Pero ello constituía la presencia ominosa de la civilización en aquel paraíso, que se iba corrompiendo como su cuerpo estragado por la sífilis que trajera de Francia. Sus pinturas obvian esas detestables miserias, consagrándose por completo a las reminiscencias de Arcadia que hasta el día de hoy buscamos en ellas, deteniéndonos en las coloraciones ardientes y sombrías de la piel de las muchachas indolentes, en sus mujeres de fuertes espaldas y caderas, cuyos gestos a la vez suaves y esquivos invitan al amor. Muchachas que duermen atentas, pues saben que de noche los difuntos vuelven. Mujeres de cabellos espesos como el musgo, Evas doradas, de miembros robustos como lianas que evocan el triunfo vegetal, la mujer alma del bosque, con pechos como frutos maduros, tendida sobre un tapiz de hojarasca bajo el suntuoso dosel del follaje, o que bebe de una fuente tan primigenia como ella. Se dice que los dioses maoríes dirigieron su mano mientras las pintaba.

"La civilización se va yendo de mí, poco a poco", escribe con entusiasmo. Se percata de que empieza ya a pensar con simplicidad y hacer del amor al prójimo algo más que una frase. Que huye ya de todo lo ficticio, de lo convencional, de las costumbres establecidas. Entra, dice, en lo verdadero de la naturaleza, sin advertir que se trata del fin. "¡El blanco ha muerto! ¿Qué haremos ahora?", grita alguien, conmovido, y quienes lo escuchan corren hacia su cabaña para verlo. Y lo ven con sus ojos sencillos, que no cultivan las tragedias. Una pierna purulenta, aún caliente, cuelga fuera del lecho, mientras dura acaso en sus ojos la última visión del Edén.

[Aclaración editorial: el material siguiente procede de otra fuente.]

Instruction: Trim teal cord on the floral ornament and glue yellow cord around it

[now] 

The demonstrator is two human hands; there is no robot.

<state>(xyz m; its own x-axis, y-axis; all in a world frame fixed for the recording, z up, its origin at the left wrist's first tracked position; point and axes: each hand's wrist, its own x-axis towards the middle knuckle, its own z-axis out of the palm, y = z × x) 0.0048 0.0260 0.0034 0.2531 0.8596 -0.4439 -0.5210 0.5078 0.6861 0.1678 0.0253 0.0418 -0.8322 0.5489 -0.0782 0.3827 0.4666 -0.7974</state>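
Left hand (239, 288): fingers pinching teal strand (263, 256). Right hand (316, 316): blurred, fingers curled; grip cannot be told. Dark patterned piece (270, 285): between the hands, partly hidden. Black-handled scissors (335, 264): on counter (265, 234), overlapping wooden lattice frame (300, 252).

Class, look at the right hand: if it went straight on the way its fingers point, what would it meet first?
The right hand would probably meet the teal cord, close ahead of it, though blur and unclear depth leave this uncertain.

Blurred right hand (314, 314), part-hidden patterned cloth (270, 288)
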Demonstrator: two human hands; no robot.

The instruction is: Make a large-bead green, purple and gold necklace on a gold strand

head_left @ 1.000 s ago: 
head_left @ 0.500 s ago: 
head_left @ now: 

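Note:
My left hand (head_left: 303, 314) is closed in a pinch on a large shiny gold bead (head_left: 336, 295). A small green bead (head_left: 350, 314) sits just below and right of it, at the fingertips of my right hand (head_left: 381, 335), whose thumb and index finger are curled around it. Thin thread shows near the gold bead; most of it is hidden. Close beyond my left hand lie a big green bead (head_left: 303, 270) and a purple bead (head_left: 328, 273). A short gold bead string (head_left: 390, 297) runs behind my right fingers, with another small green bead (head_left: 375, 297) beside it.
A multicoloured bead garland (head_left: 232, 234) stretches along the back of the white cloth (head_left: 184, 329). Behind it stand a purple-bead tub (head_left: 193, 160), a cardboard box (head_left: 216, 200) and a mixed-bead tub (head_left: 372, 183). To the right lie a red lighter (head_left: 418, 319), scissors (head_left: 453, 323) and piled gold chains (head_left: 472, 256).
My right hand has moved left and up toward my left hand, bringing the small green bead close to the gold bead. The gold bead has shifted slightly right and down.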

Los misioneros, que aman la noche y la privación, detestando todo esplendor de la carne, graznan sus alabanzas al Altísimo por haberlos librado de ese irredimible pagano que tanto deshonrara la fe de sus mayores. Y para que no contaminase con el pus de su alma a los muertos piadosos que yacían en el cementerio cristiano, cerraron la entrada a ese cadáver lleno de mundo, que se había atrevido a explorar hasta el delirio las sendas fragantes del paraíso.

© LA GACETA Adolfo Colombres - Narrador y ensayista tucumano.